A good model from the past would be the poetry of Marianne Moore, whose poetry has so much ornamental particularity; that serious joy of exactitude that can be misread as fussy. In “Those Various Scalpels,” a poem she wrote about Mina Loy, Moore simultaneously ornaments and destroys the décor.
Very sharp ornaments, vivisecting froufrou. Martha Ronk has an excellent close reading of that poem: “The figure in the poem is cut into pieces, each piece then ornamented in fetishistic and outlandish ways—made strange, and strangely, for all the visual clues, too fragmented and freighted to be visualized.” Ornamentation does not have to be precious, trivial, or clichéd.
One of my favorite contemporary poets, who happens to be one of my best friends, is Donna Stonecipher, author of The Reservoir, Souvenir de Constantinople, and The Cosmopolitan, which features a series of inlays as a formal device. I asked her what she thought:
I’ve always been attracted to ornament, perhaps partly because I’m not “supposed” to be. And in fact, poetry and ornament may be more connected than we think. The architect and historian Kent Bloomer has done some very interesting work on the relationship between them in terms of ornament’s rhythmic and metamorphic properties. But living in former East Berlin as I do, I got especially interested in how ornament or lack of ornament has historically been used as a weapon by various ideological systems. A knee-jerk disdain of ornament is also ideological.
In Donna’s latest manuscript, Transaction Histories, each series of prose poems has an element that organizes it in a semi-ornamental way. What can be found in the poems? Persian carpets, polar bears, vitrines of bad design, seventeenth-century landscape paintings, container ships transporting garbage, gaps, actual boxes on the page, etymologies, false etymologies. As in this example:
She wished she could get all the way to her destination by speeding down the runway, that the plane would keep violently hurtling her forward forever and never, ever lift off. Of what use is peace? Say no to a life in the clo uds, drinking cloud-milk and having cloud-sex, going to cloud-lectures and reading cloud-explications de texte. The past was a Persian carpet arabesquing into the future, losing him in the ornamental present.

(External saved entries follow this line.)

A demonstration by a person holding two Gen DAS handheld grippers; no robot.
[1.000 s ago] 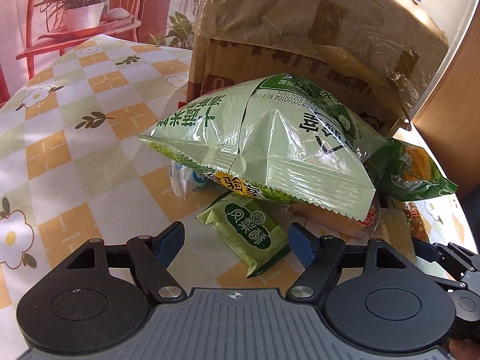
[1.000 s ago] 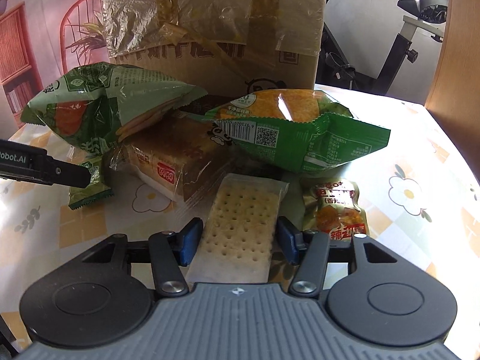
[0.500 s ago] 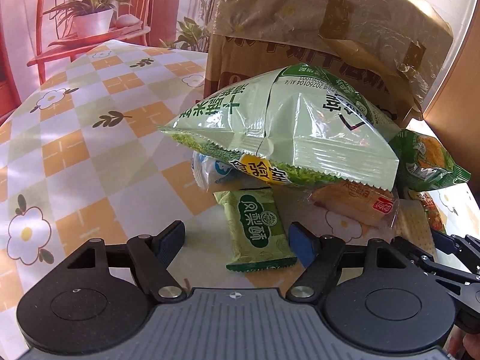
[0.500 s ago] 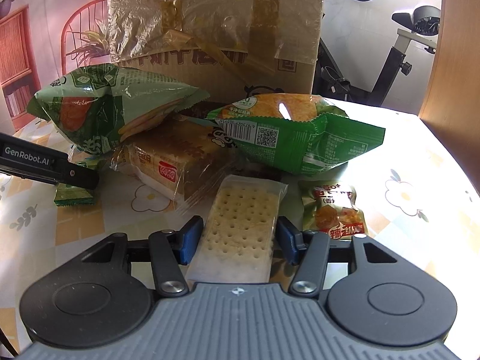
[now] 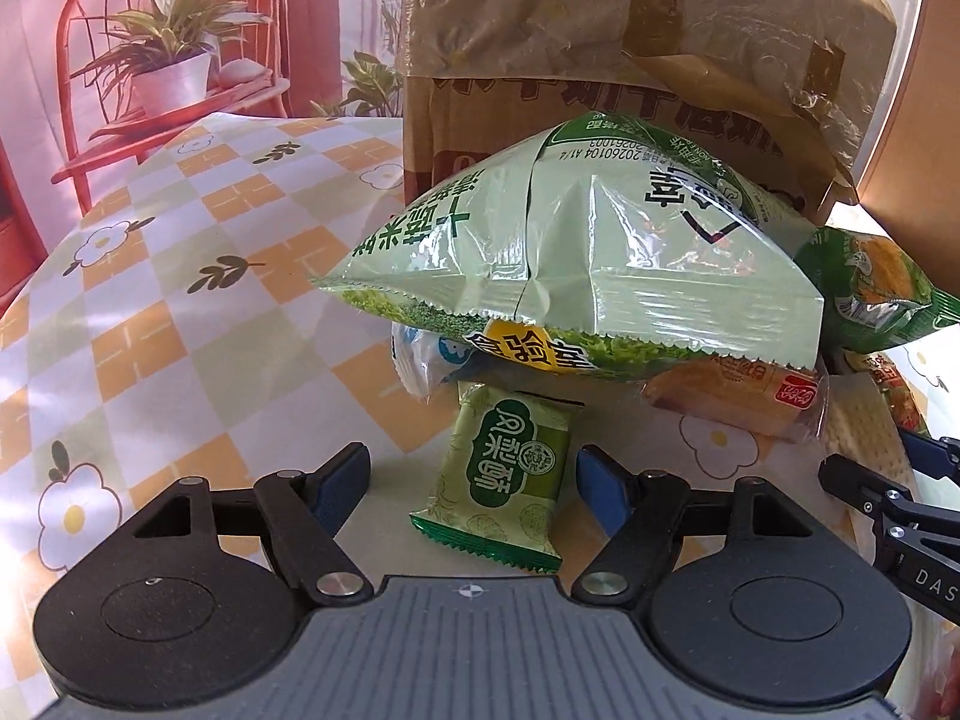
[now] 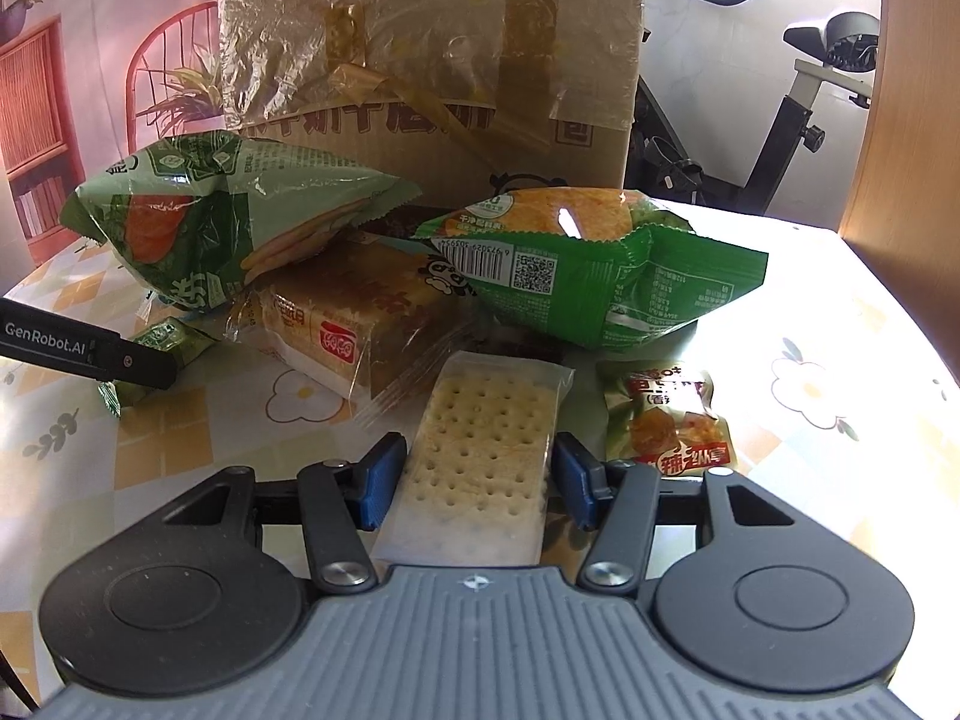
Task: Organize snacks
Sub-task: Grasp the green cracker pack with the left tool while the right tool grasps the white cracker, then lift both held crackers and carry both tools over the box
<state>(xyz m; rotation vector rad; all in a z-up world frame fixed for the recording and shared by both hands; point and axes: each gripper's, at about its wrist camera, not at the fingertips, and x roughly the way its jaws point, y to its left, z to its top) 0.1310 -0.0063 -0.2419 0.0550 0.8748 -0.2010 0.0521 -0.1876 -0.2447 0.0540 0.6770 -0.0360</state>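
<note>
Grippers both stood released, left gripper (image 5: 474, 474) around the pastry (image 5: 501, 471), right gripper (image 6: 474, 483) around the cracker (image 6: 480, 456); squeezing gently seemed wise.

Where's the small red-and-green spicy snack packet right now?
In the right wrist view, the spicy snack packet lies flat on the tablecloth, just right of the cracker pack and in front of the green chip bag.

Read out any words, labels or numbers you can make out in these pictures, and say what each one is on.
"GenRobot.AI": on the left gripper's arm.
"20260104 A1/4": upside down on the pale green snack bag.
"DAS": cut off, on the right gripper's body.
Chinese lettering on the small green packet, cardboard box and spicy snack packet: not transcribed.
Barcode digits on the green chip bag: too small.
</note>
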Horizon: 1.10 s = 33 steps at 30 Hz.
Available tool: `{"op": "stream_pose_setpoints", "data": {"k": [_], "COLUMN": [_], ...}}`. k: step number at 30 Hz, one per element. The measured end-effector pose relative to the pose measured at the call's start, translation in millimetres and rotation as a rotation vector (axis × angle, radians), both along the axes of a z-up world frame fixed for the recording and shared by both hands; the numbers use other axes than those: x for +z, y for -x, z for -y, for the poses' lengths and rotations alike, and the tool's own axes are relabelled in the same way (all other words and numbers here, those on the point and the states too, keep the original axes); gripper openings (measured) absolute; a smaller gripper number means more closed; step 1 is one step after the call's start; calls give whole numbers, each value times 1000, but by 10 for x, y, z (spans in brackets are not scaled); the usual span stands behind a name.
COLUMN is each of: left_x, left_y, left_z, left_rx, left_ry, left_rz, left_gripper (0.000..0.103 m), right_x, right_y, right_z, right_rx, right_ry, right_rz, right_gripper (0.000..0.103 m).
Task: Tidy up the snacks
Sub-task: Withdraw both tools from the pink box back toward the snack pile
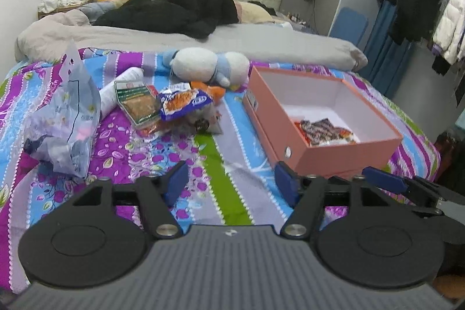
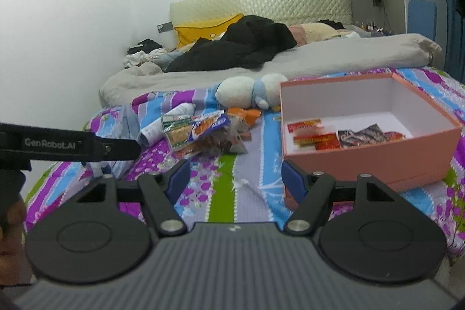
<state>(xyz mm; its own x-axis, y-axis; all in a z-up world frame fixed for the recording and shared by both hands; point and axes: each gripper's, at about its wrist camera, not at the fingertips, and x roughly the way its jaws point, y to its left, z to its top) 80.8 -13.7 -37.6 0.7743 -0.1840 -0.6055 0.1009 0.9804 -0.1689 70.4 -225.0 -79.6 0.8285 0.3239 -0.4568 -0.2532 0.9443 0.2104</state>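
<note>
A striped floral bedspread is seen beneath everything. On its right an open pink cardboard box is set, holding a few snack packets. A loose snack pile is heaped at the left. Left gripper and right gripper are held apart, empty.

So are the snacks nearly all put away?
Not yet. A few packets already lie in the pink box. Both grippers, left and right, are open and hold nothing. A pile of snacks waits on the blanket.
</note>
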Motion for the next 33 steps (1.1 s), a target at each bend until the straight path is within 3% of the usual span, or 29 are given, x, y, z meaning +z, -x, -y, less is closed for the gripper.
{"op": "stream_pose_setpoints", "data": {"k": [5, 7, 9, 28, 31, 33], "left_x": [-154, -218, -266, -566, -605, -632], "left_y": [-48, -97, -147, -978, -1133, -1241], "left_z": [-135, -214, -283, -611, -656, -681], "left_rx": [48, 76, 98, 139, 140, 127], "left_ry": [0, 13, 21, -15, -6, 7], "left_rz": [-30, -42, -43, -52, -59, -65], "left_gripper": [77, 90, 93, 100, 100, 100], "right_x": [-62, -92, -128, -390, -440, -473], "right_y": [-36, -68, -107, -710, -830, -898], "right_z": [-58, -85, -131, -575, -637, -677], "right_rx": [25, 30, 39, 109, 113, 125], "right_ry": [13, 17, 24, 81, 80, 84], "right_rz": [-5, -7, -12, -29, -44, -48], "right_gripper": [71, 71, 71, 73, 100, 103]}}
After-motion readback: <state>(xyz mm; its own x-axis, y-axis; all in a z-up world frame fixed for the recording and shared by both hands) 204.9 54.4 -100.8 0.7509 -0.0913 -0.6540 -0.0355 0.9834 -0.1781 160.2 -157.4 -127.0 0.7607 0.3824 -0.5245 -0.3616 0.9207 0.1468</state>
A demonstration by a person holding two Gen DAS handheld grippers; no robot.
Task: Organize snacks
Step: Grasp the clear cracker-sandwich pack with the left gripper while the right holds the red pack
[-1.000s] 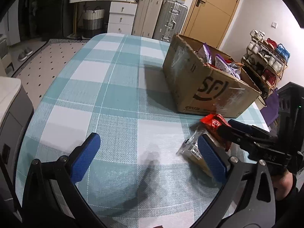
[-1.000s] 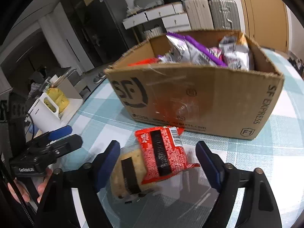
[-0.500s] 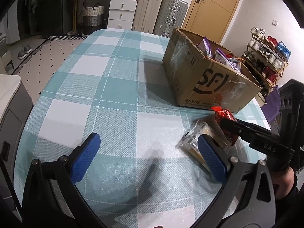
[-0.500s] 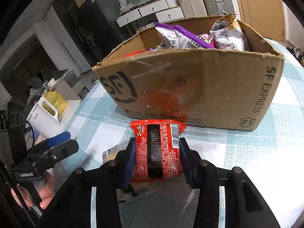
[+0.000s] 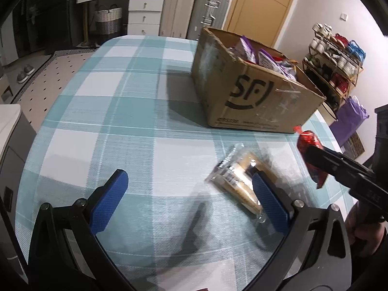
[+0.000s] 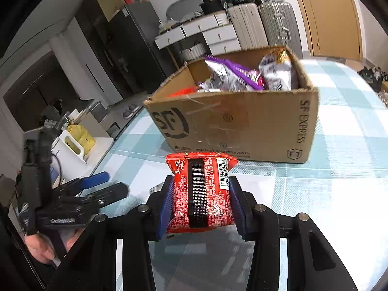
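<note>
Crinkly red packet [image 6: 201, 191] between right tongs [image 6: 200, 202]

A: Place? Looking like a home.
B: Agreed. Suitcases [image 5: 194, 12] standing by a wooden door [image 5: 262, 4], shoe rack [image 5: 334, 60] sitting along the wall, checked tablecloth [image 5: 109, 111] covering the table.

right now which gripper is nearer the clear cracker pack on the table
Left. The left gripper hovers open with its right pad at the clear cracker pack; the right gripper, holding the red snack packet, is lifted off to the side.
</note>
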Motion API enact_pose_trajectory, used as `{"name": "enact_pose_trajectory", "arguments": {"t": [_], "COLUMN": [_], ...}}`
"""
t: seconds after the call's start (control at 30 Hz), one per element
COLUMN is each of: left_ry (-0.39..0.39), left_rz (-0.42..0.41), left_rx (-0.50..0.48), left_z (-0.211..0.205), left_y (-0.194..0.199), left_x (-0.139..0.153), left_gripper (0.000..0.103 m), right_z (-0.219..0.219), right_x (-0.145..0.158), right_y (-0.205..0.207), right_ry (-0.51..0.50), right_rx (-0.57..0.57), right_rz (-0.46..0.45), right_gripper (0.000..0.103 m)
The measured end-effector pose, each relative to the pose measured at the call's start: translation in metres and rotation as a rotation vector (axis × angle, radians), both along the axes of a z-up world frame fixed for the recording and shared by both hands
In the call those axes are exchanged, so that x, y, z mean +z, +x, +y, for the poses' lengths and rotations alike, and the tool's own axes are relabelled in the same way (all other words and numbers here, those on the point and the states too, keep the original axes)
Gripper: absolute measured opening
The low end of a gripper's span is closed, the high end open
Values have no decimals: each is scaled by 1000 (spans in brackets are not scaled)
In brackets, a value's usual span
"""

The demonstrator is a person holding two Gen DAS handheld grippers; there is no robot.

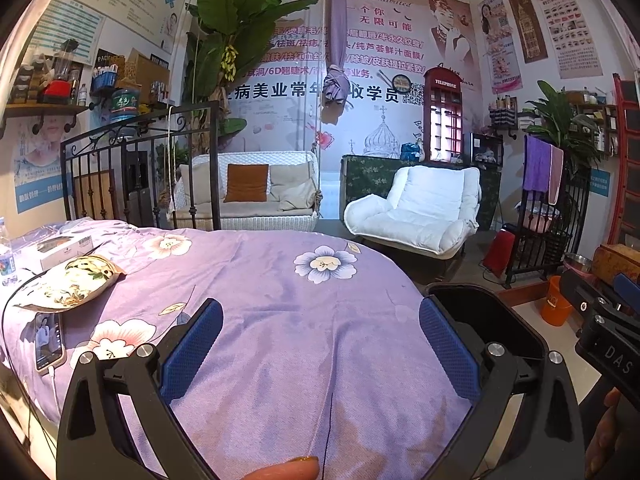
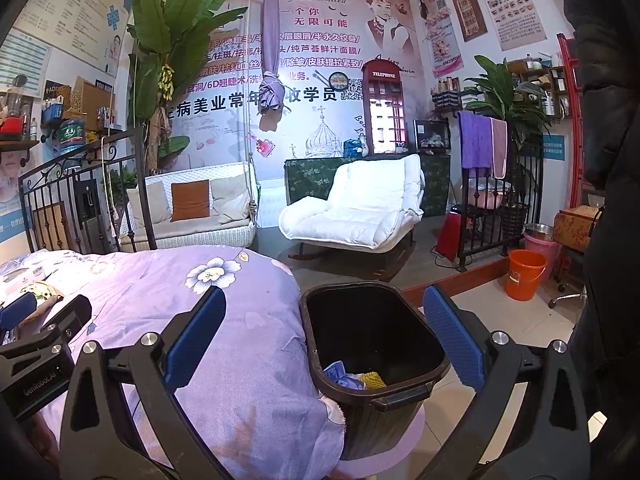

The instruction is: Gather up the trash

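A dark brown trash bin (image 2: 376, 360) stands on the floor against the bed's right edge, holding blue and yellow scraps (image 2: 354, 378). My right gripper (image 2: 324, 334) hovers open over the bin's rim and the bed edge, nothing between its blue pads (image 2: 452, 340). My left gripper (image 1: 320, 344) stands open above the purple floral bedspread (image 1: 260, 280), with the bin (image 1: 480, 316) behind its right finger. A crumpled floral wrapper (image 1: 76, 280) lies on the bed at the left, also small in the right wrist view as the wrapper (image 2: 38, 292).
A phone (image 1: 49, 340) on a white cable, a white box (image 1: 60, 252) and a water bottle (image 1: 6, 256) lie at the bed's left. An orange bucket (image 2: 524, 274), white armchair (image 2: 360, 208), swing sofa (image 1: 248, 192) and iron railing (image 1: 140, 168) surround the bed. A person's dark coat (image 2: 608, 160) fills the right.
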State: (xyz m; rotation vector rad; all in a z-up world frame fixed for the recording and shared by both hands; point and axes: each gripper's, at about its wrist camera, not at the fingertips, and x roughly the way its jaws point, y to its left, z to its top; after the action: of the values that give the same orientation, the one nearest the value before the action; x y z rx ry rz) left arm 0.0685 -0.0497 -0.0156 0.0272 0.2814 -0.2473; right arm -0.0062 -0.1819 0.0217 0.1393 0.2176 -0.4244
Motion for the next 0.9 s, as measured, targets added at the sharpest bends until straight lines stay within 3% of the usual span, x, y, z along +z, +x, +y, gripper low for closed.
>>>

So, ornamentation is already in revival, and as Donna concludes, “ornament is never ‘only’ ornament.”
Born in Seattle and raised in Pittsburgh, poet Camille Guthrie earned a BA at Vassar College and an MFA at Brown University. She is the author of the poetry collections The Master Thief (2000), In Captivity (2006), and Articulated Lair: Poems for Louise Bourgeois (2013). Her experimental long poems and inter-textual poetic sequences often engage...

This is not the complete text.